# HELP 220v plug adapter????



## joe21 (Feb 9, 2009)

Ok, I want to fire my new unisaw up, but one big problem, no 220 outlet in the shop. For the time until I get one installed can I use my dryer outlet? My dryer outlet has the big 3 prong plug my saw has a small 3 prong plug with both flat blades facing the same way and the third being round. What is the easiest short term fix for this? An electrician I am not…


----------



## Sawdust2 (Mar 18, 2007)

If it were me I would run a wire from the junction box (circuit breaker box) inserted into the same holes the wires to the drier are inserted into to a temporary outlet fastened near where I have the saw. Make sure you ground it. Just don't let your wife run the drier at the same time.

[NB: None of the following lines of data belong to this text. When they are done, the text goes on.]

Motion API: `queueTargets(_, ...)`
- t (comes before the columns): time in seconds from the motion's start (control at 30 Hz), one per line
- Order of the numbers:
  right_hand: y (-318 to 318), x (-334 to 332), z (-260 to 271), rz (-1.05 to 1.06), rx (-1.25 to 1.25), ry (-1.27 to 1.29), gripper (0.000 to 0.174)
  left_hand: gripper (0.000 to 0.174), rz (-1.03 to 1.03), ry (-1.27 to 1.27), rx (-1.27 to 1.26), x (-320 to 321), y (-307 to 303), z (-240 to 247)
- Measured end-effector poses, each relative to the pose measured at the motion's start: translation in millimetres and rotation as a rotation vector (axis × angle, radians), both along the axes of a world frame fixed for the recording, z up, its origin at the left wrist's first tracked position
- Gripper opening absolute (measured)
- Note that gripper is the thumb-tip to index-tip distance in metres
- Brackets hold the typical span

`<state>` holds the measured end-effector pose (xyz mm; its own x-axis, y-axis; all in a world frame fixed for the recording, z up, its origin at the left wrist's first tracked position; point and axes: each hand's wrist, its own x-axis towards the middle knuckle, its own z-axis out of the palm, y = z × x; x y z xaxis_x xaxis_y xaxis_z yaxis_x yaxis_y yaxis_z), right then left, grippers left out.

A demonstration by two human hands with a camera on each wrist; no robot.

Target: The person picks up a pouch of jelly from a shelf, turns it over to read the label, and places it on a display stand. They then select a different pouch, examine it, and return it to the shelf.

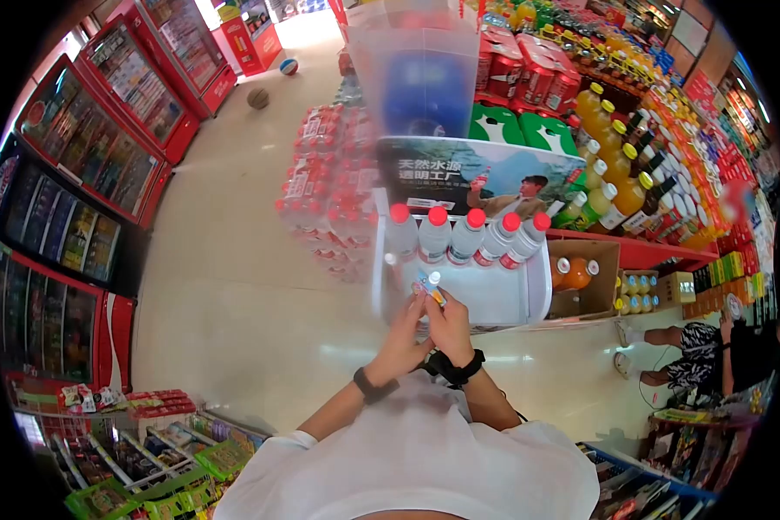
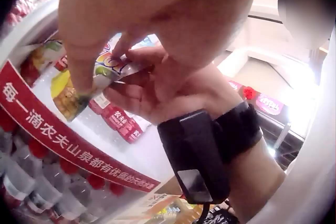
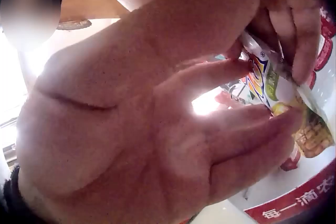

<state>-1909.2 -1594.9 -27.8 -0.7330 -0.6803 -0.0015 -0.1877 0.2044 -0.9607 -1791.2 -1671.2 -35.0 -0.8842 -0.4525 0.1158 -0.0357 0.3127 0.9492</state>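
Note:
Both hands meet over the near side of a white tub (image 1: 541,295). Between them is a small, glossy spouted pouch (image 1: 425,284) with a white cap (image 1: 434,277). My left hand (image 1: 403,334) pinches one side of the pouch. The fingers of my right hand (image 1: 450,328) grip the other side. Coloured lettering and yellow fruit appear on the pouch (image 3: 268,79) in the right wrist view. In the left wrist view, fingers cover part of the pouch (image 2: 105,69). Several clear water bottles (image 1: 469,236) with red caps stand in a row along the tub's far side.
A printed sign (image 1: 442,178) rises behind the bottles. Wrapped bottle packs (image 1: 325,165) are stacked to the left, and juice bottles (image 1: 611,143) fill the right. Red drink fridges (image 1: 87,147) line the far left. Another person (image 1: 698,355) is at the right.

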Motion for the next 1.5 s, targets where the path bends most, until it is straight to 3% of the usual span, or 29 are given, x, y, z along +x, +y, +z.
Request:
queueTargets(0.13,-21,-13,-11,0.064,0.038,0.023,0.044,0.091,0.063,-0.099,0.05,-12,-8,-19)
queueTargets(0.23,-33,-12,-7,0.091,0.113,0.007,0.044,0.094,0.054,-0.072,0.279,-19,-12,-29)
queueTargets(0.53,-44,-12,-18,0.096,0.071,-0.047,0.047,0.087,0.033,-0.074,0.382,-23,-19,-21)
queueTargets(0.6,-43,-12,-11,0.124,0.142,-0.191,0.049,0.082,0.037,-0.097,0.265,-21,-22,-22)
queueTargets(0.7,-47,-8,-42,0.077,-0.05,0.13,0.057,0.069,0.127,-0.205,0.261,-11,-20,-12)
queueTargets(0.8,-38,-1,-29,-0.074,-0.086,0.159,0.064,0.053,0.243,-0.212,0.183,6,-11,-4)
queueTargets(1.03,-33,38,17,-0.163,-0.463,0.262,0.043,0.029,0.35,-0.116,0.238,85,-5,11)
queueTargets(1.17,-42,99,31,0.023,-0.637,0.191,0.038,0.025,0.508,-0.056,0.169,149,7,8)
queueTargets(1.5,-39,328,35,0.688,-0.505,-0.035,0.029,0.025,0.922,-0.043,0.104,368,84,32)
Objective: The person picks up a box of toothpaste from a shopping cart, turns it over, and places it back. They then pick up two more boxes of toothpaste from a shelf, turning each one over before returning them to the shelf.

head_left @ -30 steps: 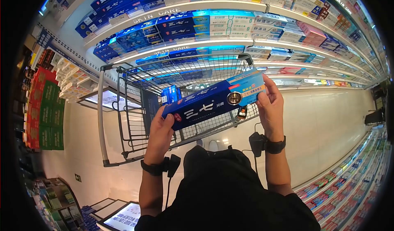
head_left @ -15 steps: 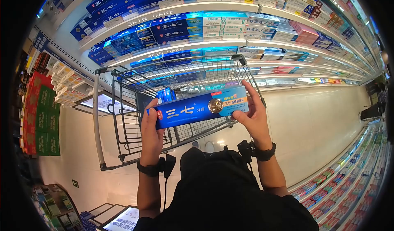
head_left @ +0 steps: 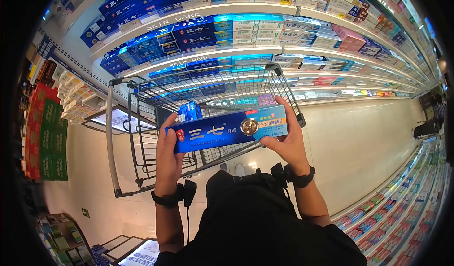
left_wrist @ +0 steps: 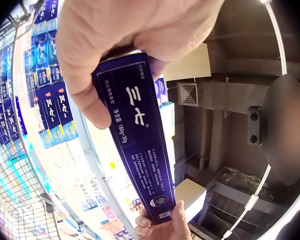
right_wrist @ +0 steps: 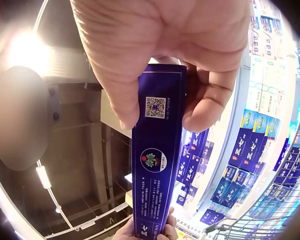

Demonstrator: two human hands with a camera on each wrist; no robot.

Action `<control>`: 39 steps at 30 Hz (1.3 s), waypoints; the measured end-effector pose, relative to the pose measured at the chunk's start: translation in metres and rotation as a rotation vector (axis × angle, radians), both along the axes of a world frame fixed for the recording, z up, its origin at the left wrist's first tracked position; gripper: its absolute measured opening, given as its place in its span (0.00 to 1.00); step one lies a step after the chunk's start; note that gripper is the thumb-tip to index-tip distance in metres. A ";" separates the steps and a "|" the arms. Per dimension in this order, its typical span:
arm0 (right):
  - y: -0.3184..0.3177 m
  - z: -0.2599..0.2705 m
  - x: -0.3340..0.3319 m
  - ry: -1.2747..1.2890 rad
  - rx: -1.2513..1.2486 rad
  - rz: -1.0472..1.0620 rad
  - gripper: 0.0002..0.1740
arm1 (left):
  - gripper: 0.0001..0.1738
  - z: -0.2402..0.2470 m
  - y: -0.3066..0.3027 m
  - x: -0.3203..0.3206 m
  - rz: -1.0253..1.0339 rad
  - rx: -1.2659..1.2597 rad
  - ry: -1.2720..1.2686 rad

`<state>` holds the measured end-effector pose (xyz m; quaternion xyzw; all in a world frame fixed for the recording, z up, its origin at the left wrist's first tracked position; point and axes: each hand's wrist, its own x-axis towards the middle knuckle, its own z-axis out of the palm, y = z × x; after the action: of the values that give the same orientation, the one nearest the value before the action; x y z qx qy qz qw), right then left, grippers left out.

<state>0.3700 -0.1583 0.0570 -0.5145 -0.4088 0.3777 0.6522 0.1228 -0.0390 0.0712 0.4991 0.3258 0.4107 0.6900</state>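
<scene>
Hands grip a long dark-blue cardboard toothpaste box [head_left: 227, 129] printed "三七" and "180g+30g": left hand [head_left: 168, 148] pinches one end, right hand [head_left: 286, 141] the other, level above the wire shopping cart [head_left: 142, 124]; lit shelves [head_left: 189, 15] read "SKIN CARE".

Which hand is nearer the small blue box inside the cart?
Left. The left hand, gripping the dark end of the toothpaste box, is just below and left of the small blue box; the right hand holds the light-blue end, farther off to its right.
</scene>
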 end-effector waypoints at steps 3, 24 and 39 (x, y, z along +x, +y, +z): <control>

Make sure your outlet is the same configuration as your plug.

But, I am not an electrician and I'm not living in your house..


----------



## joe21 (Feb 9, 2009)

Thats a thought…...Hmm I will have to look and see inside the breaker box…


----------



## jussdandy (Aug 14, 2009)

simplest short term or long term really is to make an extension cord, put what ever plug ya need on the apporite end, not my idea though , its how a buddy of mine has run his saw for years


----------



## MarkwithaK (Sep 12, 2009)

Safest course of action would be to rewire the motor for 115VAC for the time being.


----------



## TopamaxSurvivor (May 2, 2008)

If you are going to make up a cord, the slanted prongs on the dryer are the hots. Use 10-2 cable with ground. The bare is ground and the black and white will be the hots in the cord. The dryer plug you get may have a white colored screw for the center ground prong. The one that fits your saw should be green. those are the bare ground wire. The hots should have brass or darker colored screws where they go. Remember the ground is the most important part of this operation!! If you hook it to the panel, the grond goes where the bares and whites are. good luck.


----------



## 45acpbuilder (Aug 9, 2009)

Just get a "male" plug that matches your dryer outlet and install it on your saw cord. Make sure you transfer the hots and ground correctly. The blades are the hots and the round contact is the ground. Doesn't matter which way the hots are connected, your saw won't run backwards if you swap them. I believe your dryer will have three blades with the center blade being ground. Check the dryer outlet with a meter to make sure since some non-electricians don't pay attention to correctly wiring 220-volt plugs. You should see 220 between the hots and 110 between hot and ground.


----------



## degoose (Mar 20, 2009)

Joe Don't play with green steam!!!


----------



## joe21 (Feb 9, 2009)

Green steam….Funny


----------



## joe21 (Feb 9, 2009)

Well its 0603 Sunday and I am waiting for Lowes to open. Yup, still waiting here…..


----------



## mgb (Aug 8, 2009)

Joe:
I recently purchased a GO691 from Grizzly, which I have been happy with. It has a 3hp 220 motor. I have it in my garage (detached) which did not have 220. We had purchased a gas dryer so I fished a wire (#8-2) through the breeze way to our laundry room. I put a junction box on to a joist and made a splice. I put a sub-panel in my garage with a 40 amp breaker (main) and installed a 20amp for my saw. It worked out pretty good. I know MarkwithaK said to rewire the motor for 115. That would be good if the motor on your saw allows you to.

Good Luck


----------



## toddc (Mar 6, 2007)

I run electric in my house and shop all of the time. I run it proper and don't overload my circuits.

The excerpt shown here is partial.